A correlação mede a força e a direção da relação entre duas variáveis. Não implica causalidade, mas ajuda a identificar padrões importantes nos dados.

Quando usar

  • Explorar relação entre duas variáveis quantitativas.
  • Verificar associação antes de regressão linear.
  • Comparar escalas/itens em questionários.

Regra prática

  • r > 0: relação positiva.
  • r < 0: relação negativa.
  • |r| próximo de 1: relação forte.
  • |r| próximo de 0: relação fraca.

Correlação de Pearson

Usa-se para variáveis quantitativas com relação aproximadamente linear.

Fórmula:

r = Σ[(xᵢ - x̄)(yᵢ - ȳ)] / √(Σ(xᵢ - x̄)² · Σ(yᵢ - ȳ)²)

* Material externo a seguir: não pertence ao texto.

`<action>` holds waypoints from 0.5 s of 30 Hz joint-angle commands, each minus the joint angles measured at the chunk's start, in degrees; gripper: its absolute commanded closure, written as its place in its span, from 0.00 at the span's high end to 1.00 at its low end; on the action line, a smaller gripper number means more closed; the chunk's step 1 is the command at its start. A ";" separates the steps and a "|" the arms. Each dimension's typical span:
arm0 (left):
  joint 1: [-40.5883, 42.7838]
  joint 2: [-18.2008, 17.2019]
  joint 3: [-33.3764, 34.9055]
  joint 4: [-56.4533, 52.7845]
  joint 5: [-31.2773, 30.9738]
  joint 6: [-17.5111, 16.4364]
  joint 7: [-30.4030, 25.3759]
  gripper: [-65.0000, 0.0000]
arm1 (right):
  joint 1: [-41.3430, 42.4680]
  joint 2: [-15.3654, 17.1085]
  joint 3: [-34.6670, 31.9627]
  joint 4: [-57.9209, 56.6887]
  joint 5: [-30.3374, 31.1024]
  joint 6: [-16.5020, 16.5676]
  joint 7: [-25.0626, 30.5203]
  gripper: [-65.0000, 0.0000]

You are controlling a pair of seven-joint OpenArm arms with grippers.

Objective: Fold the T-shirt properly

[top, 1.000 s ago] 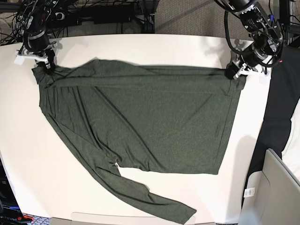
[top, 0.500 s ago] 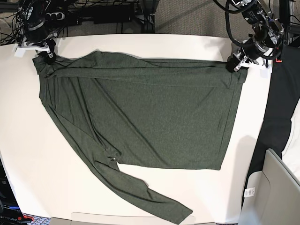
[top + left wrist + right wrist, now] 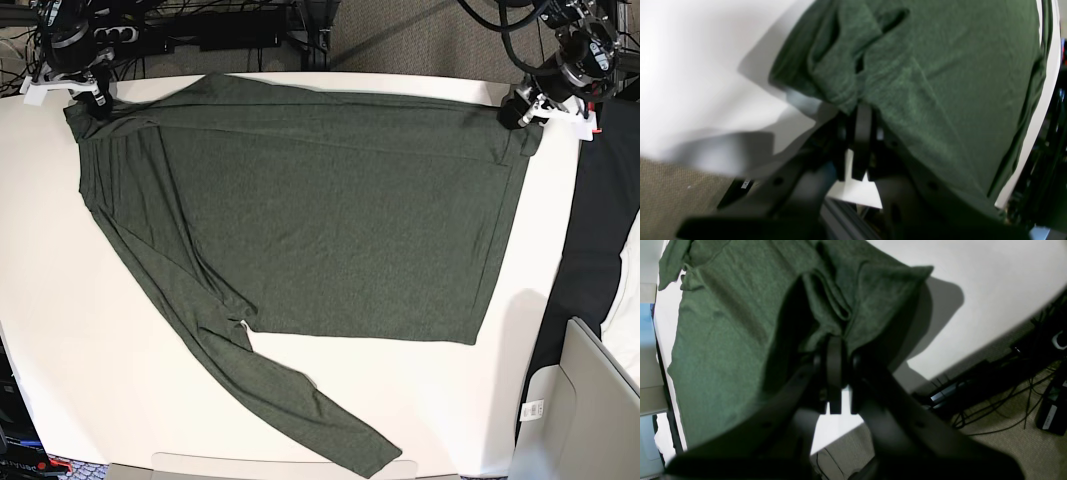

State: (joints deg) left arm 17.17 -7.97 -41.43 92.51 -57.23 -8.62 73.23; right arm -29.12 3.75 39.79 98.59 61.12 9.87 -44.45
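Dark olive T-shirt (image 3: 330, 210) spread flat on white table (image 3: 60, 330), one long sleeve trailing toward the near edge. Left gripper (image 3: 522, 112) and right gripper (image 3: 92, 98) each clamped on a far corner of the fabric.

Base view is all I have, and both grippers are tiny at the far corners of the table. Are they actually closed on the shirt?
Observer: Yes. In the left wrist view the left gripper is shut, with a bunched fold of the T-shirt pinched between its jaws.
Operator: And the right one?
Observer: The right wrist view shows the right gripper shut on a gathered corner of fabric.
Operator: Is that corner lying flat on the table?
Observer: No. The right wrist view shows the pinched corner raised, casting a shadow on the white tabletop.
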 commanded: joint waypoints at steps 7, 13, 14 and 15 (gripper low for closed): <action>0.19 -0.34 -0.11 0.72 0.31 0.67 0.13 0.00 | -0.19 0.60 -0.01 1.06 0.46 0.20 1.06 0.01; -0.25 -0.25 0.16 0.63 0.31 0.67 0.13 0.00 | 0.07 0.52 -1.77 0.97 0.20 -0.24 1.06 0.05; -0.69 -0.25 1.12 0.63 0.31 0.67 0.13 0.00 | 0.07 0.52 -1.94 0.89 0.11 -0.33 1.06 0.09; -0.86 -0.25 1.83 0.63 0.31 0.67 0.13 0.00 | 0.07 0.52 -2.12 0.89 0.11 -0.42 1.06 0.13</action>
State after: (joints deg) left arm 16.60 -7.81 -39.86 92.53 -57.01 -8.56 72.62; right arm -28.73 3.66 37.58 98.63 61.19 9.58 -43.88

Onde e são as médias de X e Y.

Teste de significância de Pearson

Para testar H0: ρ = 0:

t = r √((n - 2) / (1 - r²)),   gl = n - 2

O p-value é obtido na distribuição t-Student com n-2 graus de liberdade.

Correlação de Spearman

Usa-se quando os dados são ordinais, têm outliers fortes ou a relação é monotónica mas não linear.

Fórmula (sem empates):

ρ = 1 - (6 Σdᵢ²) / (n(n² - 1))

Onde dᵢ é a diferença entre os postos de cada par de observações.

Interpretação de magnitude

Valor de |r|Interpretação comum
0.00 – 0.19Muito fraca
0.20 – 0.39Fraca
0.40 – 0.59Moderada
0.60 – 0.79Forte
0.80 – 1.00Muito forte

Nota: estes intervalos são guias práticos e dependem da área científica.

Pressupostos principais (Pearson)

  • Relação aproximadamente linear entre as variáveis.
  • Variáveis quantitativas contínuas.
  • Ausência de outliers extremos que distorçam o resultado.
  • Independência das observações.

Como reportar em APA

Foi observada uma correlação positiva moderada entre horas de estudo e nota final, r(58) = .46, p < .001.

Ver guia completo de escrita APA →

Exemplos em R

# Pearson
cor.test(dados$horas_estudo, dados$nota, method = "pearson")

# Spearman
cor.test(dados$stress, dados$qualidade_sono, method = "spearman")

# Matriz de correlação
cor(dados[, c("x1","x2","x3")], use = "pairwise.complete.obs")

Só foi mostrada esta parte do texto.